- Fox News
- President Donald Trump’s new defense attorney, Rudy Giuliani, has indicated on Fox News that Michael Cohen, Trump’s longtime personal lawyer, paid off a porn star shortly before the 2016 election to help protect Trump’s candidacy.
- Giuliani said Trump was aware of the $130,000 payment at the time and reimbursed Cohen in installments over several months as part of Cohen’s salary.
- Experts say the revelation puts Trump in legal jeopardy.
President Donald Trump’s lead defense lawyer, Rudy Giuliani, just threw cold water on claims that a $130,000 payment from Trump’s personal attorney to a porn star during the 2016 election did not violate campaign finance laws.
Michael Cohen, Trump’s longtime personal lawyer, has said he used his own money to pay Stormy Daniels, the porn star whose real name is Stephanie Clifford. Trump initially said he did not know of and was not involved in the payment.
But on Wednesday, Giuliani told Fox News’ Sean Hannity that Trump had “reimbursed” Cohen shortly after the election in installments “over a period of several months.”
Both Giuliani and Trump have since sought to underscore that the payment was not made to protect Trump’s candidacy, but rather as part of Cohen’s regular salary and to prevent Daniels from spreading what they characterized as “false and extortionist accusations” about Trump.

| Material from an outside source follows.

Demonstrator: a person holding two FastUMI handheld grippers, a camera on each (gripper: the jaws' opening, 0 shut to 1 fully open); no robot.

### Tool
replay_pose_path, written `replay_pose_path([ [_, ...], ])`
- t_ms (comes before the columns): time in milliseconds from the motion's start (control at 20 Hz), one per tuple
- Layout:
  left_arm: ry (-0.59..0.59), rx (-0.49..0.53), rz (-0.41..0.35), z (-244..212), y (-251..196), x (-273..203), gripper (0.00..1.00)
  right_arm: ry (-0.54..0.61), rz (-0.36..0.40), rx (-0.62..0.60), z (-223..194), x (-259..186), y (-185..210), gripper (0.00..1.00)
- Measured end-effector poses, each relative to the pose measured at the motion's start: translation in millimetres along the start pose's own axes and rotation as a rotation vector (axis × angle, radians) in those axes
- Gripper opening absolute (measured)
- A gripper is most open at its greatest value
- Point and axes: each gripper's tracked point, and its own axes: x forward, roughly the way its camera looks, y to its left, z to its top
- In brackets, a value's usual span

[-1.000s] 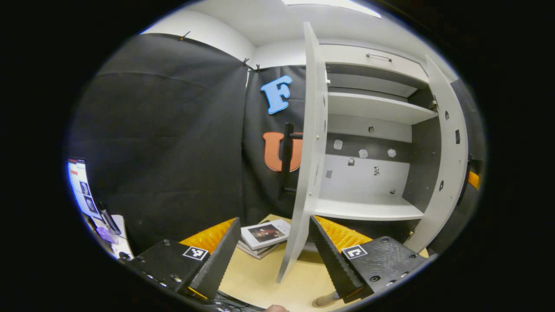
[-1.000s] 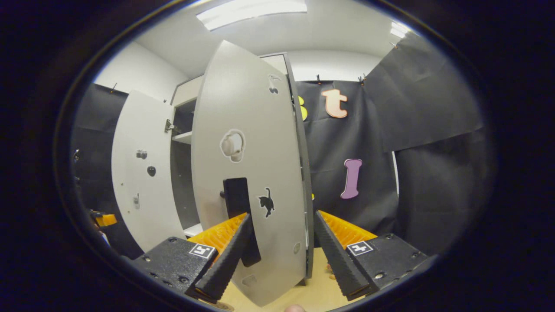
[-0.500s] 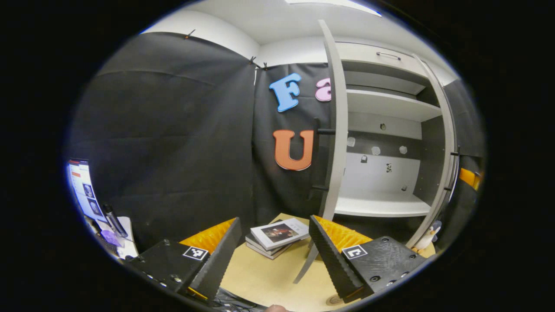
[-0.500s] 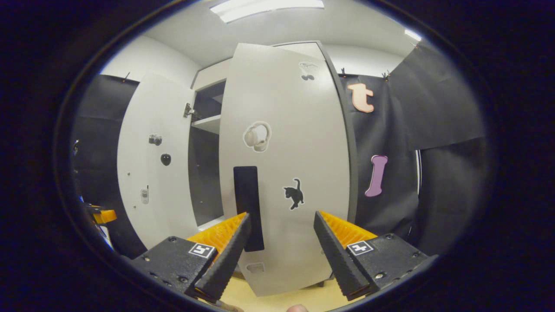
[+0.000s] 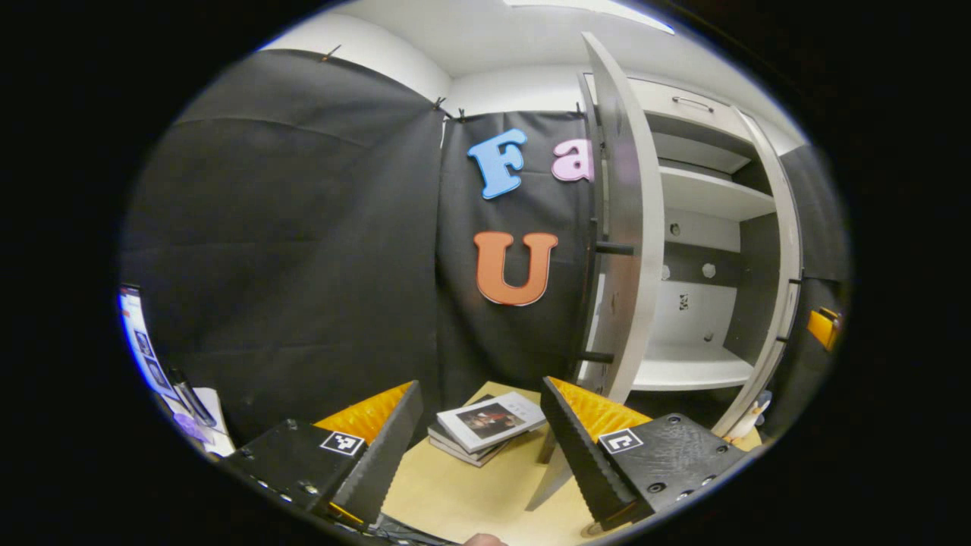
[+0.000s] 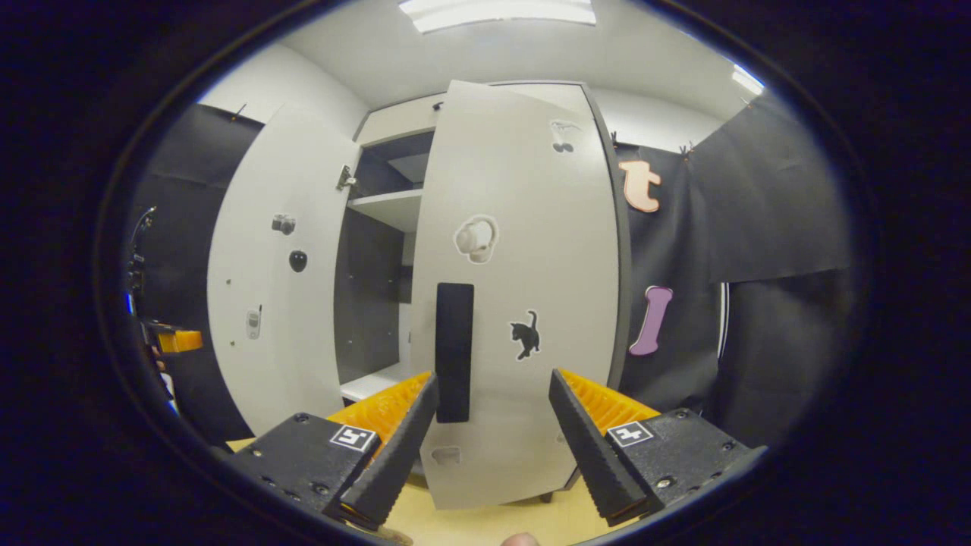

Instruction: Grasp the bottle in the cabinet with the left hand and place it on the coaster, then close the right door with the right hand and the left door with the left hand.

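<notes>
Facing right door (image 6: 523, 303) edge, right tool (image 6: 493, 440) apart, left tool (image 5: 479, 447) apart beside left door (image 5: 626, 227).

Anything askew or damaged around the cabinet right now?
Nothing damaged or spilled. Both doors are ajar: the right door partly swung in, the left door wide open. The stack of books is slightly fanned.

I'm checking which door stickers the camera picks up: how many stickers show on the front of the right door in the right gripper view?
4 on the right door: cherries near the top, headphones above the black handle, a black cat right of it, one pale sticker near the bottom edge. The fingers may hide others.
</notes>
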Motion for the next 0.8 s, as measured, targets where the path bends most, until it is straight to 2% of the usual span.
replay_pose_path([
  [100, 0.019, -0.032, -0.017, 3, -2, 10, 1.0, 0.009, -0.033, 0.007, -3, -9, -12, 0.92],
  [150, 0.014, -0.051, -0.027, 7, -3, 13, 0.96, 0.013, -0.048, 0.011, -4, -12, -20, 0.96],
  [250, 0.012, -0.072, -0.052, 18, -7, 18, 0.96, 0.019, -0.074, 0.023, -6, -20, -32, 0.96],
  [300, 0.013, -0.072, -0.07, 23, -10, 22, 0.92, 0.021, -0.084, 0.027, -7, -24, -38, 0.96],
  [350, 0.009, -0.066, -0.08, 27, -11, 25, 1.0, 0.023, -0.092, 0.031, -8, -28, -45, 0.96],
  [400, 0.003, -0.058, -0.088, 30, -13, 28, 1.0, 0.025, -0.101, 0.033, -8, -31, -51, 0.96],
  [450, 0.007, -0.056, -0.093, 31, -15, 30, 0.92, 0.024, -0.107, 0.036, -8, -34, -55, 0.96],
  [500, 0.017, -0.067, -0.098, 29, -17, 32, 0.96, 0.025, -0.114, 0.037, -9, -37, -61, 0.92],
  [550, 0.025, -0.079, -0.098, 28, -20, 34, 1.0, 0.025, -0.116, 0.039, -9, -40, -65, 0.96],
  [600, 0.02, -0.079, -0.086, 29, -18, 35, 0.96, 0.027, -0.121, 0.041, -10, -42, -69, 0.92],
  [650, 0.019, -0.078, -0.083, 28, -19, 36, 0.96, 0.031, -0.124, 0.044, -12, -43, -74, 0.96],
  [700, 0.017, -0.071, -0.082, 29, -20, 36, 1.0, 0.036, -0.127, 0.049, -14, -45, -78, 0.92],
  [750, 0.015, -0.061, -0.078, 29, -20, 35, 0.96, 0.041, -0.131, 0.055, -16, -46, -82, 0.96],
  [800, 0.012, -0.058, -0.069, 29, -20, 34, 0.96, 0.044, -0.128, 0.065, -17, -46, -84, 0.96],
])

But on Thursday, Giuliani’s explanation evolved in a way that could prove legally damaging to Trump and Cohen.
Speaking to the “Fox & Friends” host Ainsley Earhardt, Giuliani reiterated that Cohen was reimbursed, saying Cohen was being “treated like some kind of villain” for trying to help Trump’s family – as opposed to the Trump campaign.

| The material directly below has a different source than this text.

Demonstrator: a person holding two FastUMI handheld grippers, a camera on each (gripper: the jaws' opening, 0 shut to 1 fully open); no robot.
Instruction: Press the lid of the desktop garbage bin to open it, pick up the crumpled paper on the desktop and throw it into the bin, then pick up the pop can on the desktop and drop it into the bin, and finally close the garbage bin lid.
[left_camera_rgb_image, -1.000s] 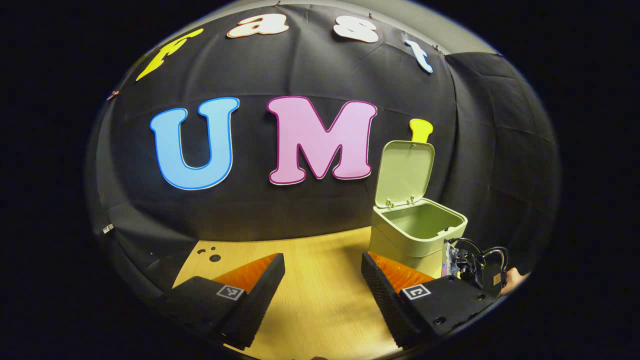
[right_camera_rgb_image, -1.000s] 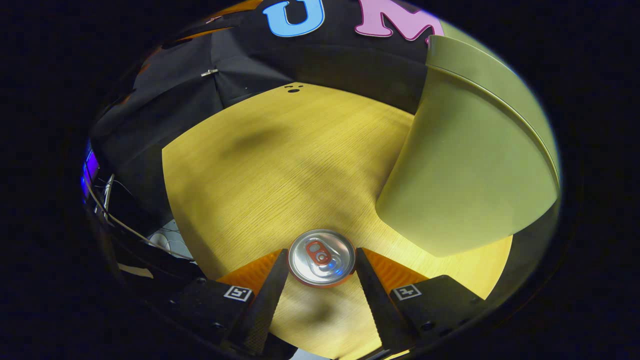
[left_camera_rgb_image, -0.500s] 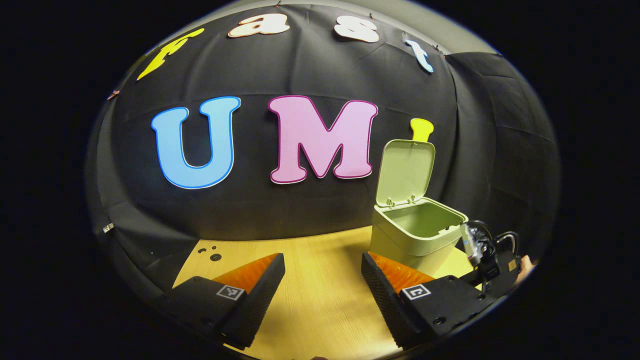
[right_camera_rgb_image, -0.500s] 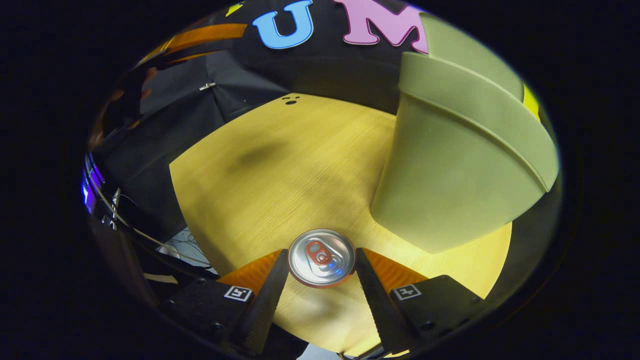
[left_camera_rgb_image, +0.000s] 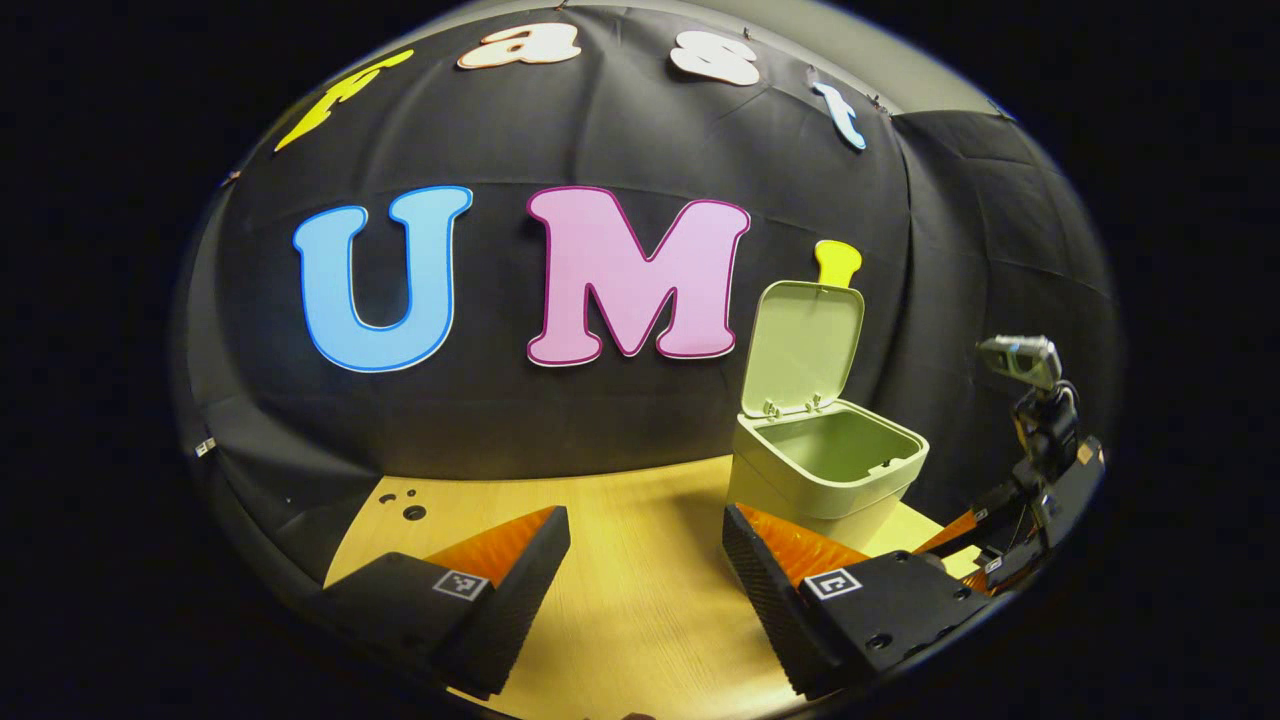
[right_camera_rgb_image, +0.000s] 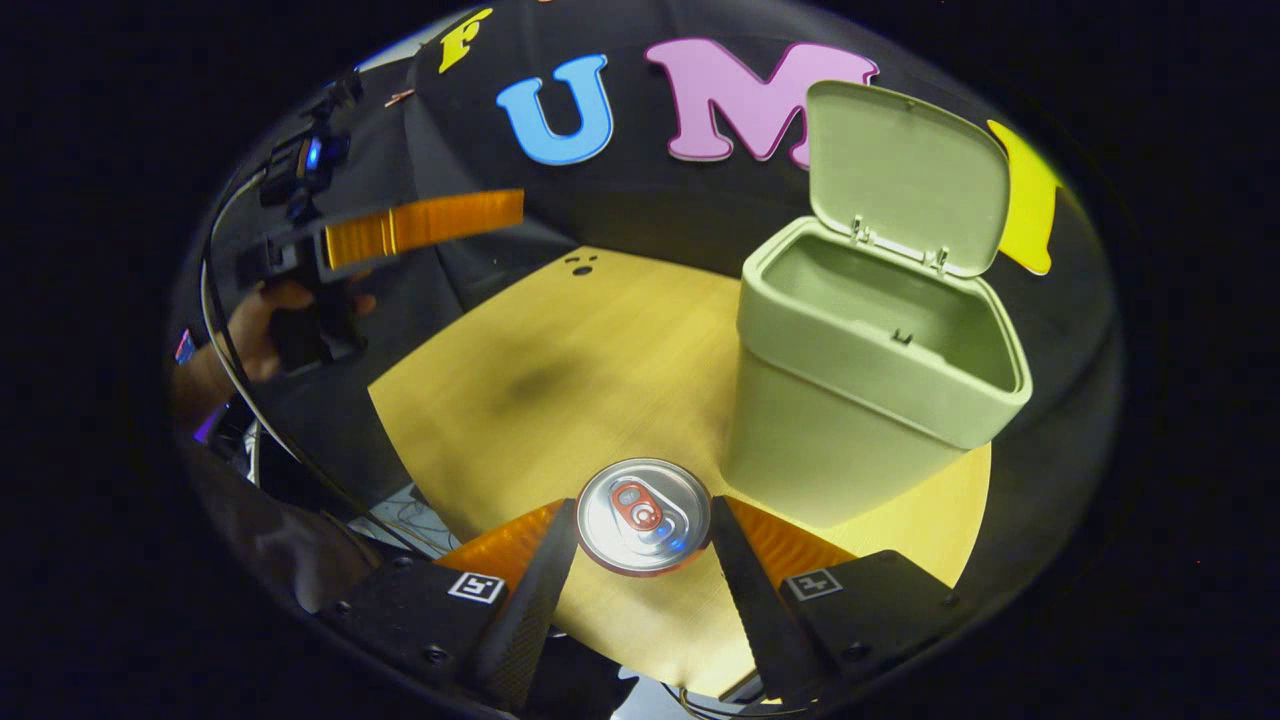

“Imagine if that came out on October 15, 2016, in the middle of the last debate with Hillary Clinton,” Giuliani said. “Cohen made it go away. He did his job.”
Experts in campaign finance law have said that if Cohen paid Daniels to protect Trump’s candidacy ahead of the election, it could be considered an in-kind political contribution and would violate the individual contribution limit of $2,700.
Legal experts also said that if Trump was aware of the payment, he could face legal exposure for not properly disclosing it and his reimbursement to Cohen on campaign finance forms.
Jeffrey Cramer, a former federal prosecutor who spent 12 years at the Justice Department, said of Giuliani’s disclosure: “Rudy has successfully argued the campaign finance violation in the past 24 hours.”
“Cohen paid Daniels the hush money, Trump reimbursed Cohen, and Cohen did this to help elect Trump and avoid a debate issue,” he added. “It’s irrelevant whether the reimbursement came from campaign donations, the Trump Organization, or spare change from Trump’s couch.”
Patrick Cotter, a longtime former federal prosecutor who has worked with members of the special counsel Robert Mueller’s team, echoed that view.
“This is bad,” Cotter said. “I imagine Mr. Giuliani wishes he hadn’t said that. When you admit that the motive – or at least a motive – for the $130,000 payment was to keep Stormy Daniels from doing something you fear may interfere with the campaign, it’s a direct violation of campaign finance laws, at a minimum.”
The Manhattan US attorney’s office is investigating whether Cohen committed bank fraud or wire fraud or violated campaign finance laws. Mueller’s team is investigating whether Trump’s campaign colluded with Russia to influence the outcome of the 2016 election, as well as whether Trump attempted to obstruct justice.
Also on Thursday, NBC News reported that federal investigators had wiretapped Cohen’s phones and intercepted at least one call with the White House.